TASK INSTRUCTIONS
Look at the data below and print exactly the lines from its first line through the line with "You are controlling"; the pictures stay out of the copy.

--

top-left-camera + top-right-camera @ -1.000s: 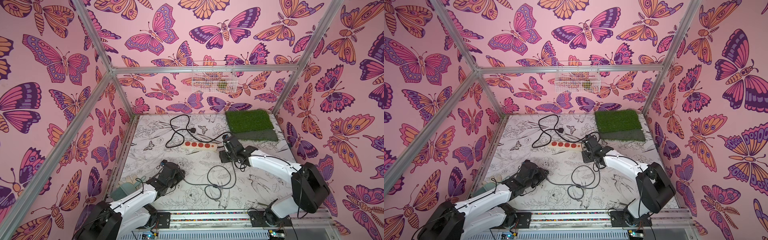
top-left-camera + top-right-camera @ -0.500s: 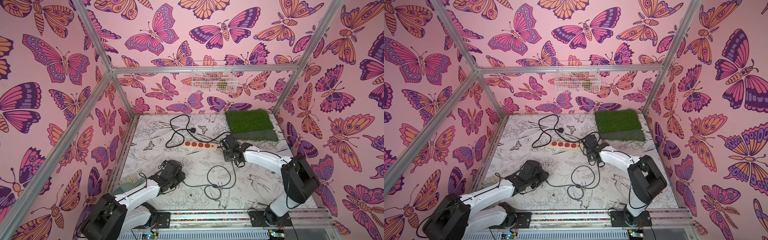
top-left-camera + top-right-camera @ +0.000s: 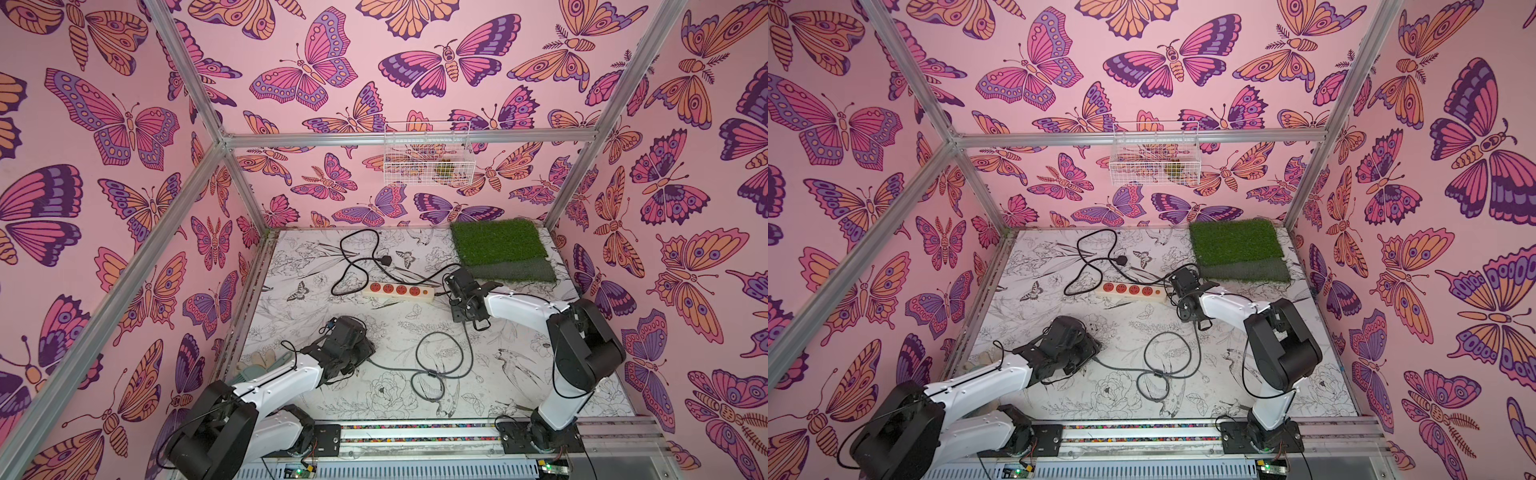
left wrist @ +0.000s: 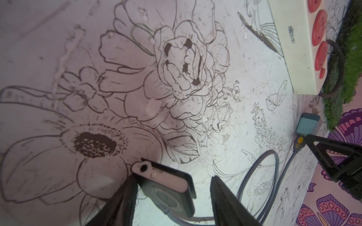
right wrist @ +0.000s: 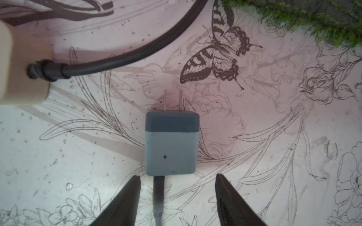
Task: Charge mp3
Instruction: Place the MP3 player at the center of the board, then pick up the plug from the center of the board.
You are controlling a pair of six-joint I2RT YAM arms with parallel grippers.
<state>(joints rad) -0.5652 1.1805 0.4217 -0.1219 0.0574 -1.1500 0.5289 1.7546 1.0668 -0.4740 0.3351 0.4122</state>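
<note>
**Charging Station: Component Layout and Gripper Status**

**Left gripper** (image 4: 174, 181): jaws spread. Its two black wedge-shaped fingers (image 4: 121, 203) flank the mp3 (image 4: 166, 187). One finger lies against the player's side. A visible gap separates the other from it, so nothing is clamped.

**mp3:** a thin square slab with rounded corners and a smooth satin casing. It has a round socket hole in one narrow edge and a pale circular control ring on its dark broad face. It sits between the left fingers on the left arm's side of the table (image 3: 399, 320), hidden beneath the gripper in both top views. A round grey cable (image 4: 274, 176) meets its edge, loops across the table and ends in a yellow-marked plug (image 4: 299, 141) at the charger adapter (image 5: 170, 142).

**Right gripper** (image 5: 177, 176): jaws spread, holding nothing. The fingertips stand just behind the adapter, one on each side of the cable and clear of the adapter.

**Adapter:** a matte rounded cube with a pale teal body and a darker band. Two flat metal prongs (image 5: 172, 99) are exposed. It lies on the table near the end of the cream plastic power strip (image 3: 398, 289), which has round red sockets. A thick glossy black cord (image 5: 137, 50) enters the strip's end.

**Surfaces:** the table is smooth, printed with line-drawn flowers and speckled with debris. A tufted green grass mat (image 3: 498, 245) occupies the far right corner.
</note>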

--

TASK OUTPUT
top-left-camera + top-right-camera @ -1.000s: 
top-left-camera + top-right-camera @ -0.500s: 
top-left-camera + top-right-camera @ +0.000s: 
left wrist @ +0.000s: 
right wrist @ +0.000s: 
Task: Charge mp3
Instruction: Place the MP3 player at the center of the board, then pick up the plug from the center of the board.
You are controlling a pair of six-joint I2RT YAM arms with parallel grippers.

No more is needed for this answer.